TASK PROMPT: Below is a listing; repeat exactly the lines from the one containing "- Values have" to the one containing "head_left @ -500", both included.

DATASET CONTENT:
Segment Open

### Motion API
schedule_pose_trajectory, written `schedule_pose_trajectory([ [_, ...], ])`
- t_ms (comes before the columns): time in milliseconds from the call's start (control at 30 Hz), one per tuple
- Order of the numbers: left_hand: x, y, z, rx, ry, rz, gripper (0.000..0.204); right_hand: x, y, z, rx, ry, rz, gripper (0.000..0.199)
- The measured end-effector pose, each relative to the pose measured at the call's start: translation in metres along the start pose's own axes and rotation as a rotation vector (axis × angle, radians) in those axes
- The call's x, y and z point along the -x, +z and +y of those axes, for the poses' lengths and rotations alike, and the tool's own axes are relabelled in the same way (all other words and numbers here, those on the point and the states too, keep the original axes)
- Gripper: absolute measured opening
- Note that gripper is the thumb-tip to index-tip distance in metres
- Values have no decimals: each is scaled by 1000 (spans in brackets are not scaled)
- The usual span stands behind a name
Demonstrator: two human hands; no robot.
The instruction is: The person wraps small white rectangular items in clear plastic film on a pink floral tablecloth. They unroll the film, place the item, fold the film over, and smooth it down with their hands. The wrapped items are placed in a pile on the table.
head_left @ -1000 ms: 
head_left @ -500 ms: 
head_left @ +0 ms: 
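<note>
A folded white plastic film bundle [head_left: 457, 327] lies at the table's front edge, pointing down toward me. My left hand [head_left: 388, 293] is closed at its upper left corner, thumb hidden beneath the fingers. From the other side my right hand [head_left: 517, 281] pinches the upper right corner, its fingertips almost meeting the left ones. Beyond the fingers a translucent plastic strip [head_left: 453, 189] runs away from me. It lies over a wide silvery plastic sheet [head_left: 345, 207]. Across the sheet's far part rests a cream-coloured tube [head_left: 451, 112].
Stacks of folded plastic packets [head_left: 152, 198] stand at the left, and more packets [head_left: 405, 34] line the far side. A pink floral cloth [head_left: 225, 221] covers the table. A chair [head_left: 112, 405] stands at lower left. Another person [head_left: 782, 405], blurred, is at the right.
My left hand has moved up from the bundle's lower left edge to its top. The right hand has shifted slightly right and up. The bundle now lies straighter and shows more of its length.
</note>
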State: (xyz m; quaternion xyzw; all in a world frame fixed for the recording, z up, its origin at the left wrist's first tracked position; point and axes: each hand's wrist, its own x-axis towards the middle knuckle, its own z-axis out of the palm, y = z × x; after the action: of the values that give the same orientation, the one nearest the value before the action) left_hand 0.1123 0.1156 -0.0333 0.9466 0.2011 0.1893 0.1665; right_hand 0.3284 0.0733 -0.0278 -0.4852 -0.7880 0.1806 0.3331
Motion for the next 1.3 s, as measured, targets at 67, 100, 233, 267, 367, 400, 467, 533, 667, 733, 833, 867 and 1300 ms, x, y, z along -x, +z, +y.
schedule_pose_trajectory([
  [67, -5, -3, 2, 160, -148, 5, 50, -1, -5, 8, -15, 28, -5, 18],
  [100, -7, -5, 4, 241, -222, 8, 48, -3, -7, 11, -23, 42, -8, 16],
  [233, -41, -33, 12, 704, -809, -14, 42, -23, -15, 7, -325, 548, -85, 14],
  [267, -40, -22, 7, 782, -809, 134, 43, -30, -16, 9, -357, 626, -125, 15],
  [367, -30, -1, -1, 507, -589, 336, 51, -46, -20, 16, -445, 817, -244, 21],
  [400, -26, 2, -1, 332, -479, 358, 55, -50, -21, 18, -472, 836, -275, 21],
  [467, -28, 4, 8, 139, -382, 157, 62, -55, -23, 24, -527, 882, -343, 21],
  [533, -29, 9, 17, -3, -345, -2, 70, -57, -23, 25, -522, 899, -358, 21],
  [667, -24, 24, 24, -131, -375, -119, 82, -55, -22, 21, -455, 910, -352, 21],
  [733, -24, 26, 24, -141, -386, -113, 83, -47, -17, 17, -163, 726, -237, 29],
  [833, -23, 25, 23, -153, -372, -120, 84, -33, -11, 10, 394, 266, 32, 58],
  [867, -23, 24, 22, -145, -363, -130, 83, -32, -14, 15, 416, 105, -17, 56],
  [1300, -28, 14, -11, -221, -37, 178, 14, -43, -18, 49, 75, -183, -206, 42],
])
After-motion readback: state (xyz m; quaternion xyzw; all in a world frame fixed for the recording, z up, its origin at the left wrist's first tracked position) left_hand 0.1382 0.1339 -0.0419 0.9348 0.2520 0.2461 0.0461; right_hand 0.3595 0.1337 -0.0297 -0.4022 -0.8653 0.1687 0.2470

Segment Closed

ANSWER SECTION:
- Values have no decimals: each is scaled by 1000 (spans in brackets are not scaled)
- The usual span stands behind a name
Demonstrator: two human hands; no robot.
The instruction is: The person wraps small white rectangular items in clear plastic film on a pink floral tablecloth. They unroll the film, place the item, fold the film over, and smooth it down with their hands. The wrapped items are placed in a pile on the table.
head_left @ -1000 ms: 
head_left @ -500 ms: 

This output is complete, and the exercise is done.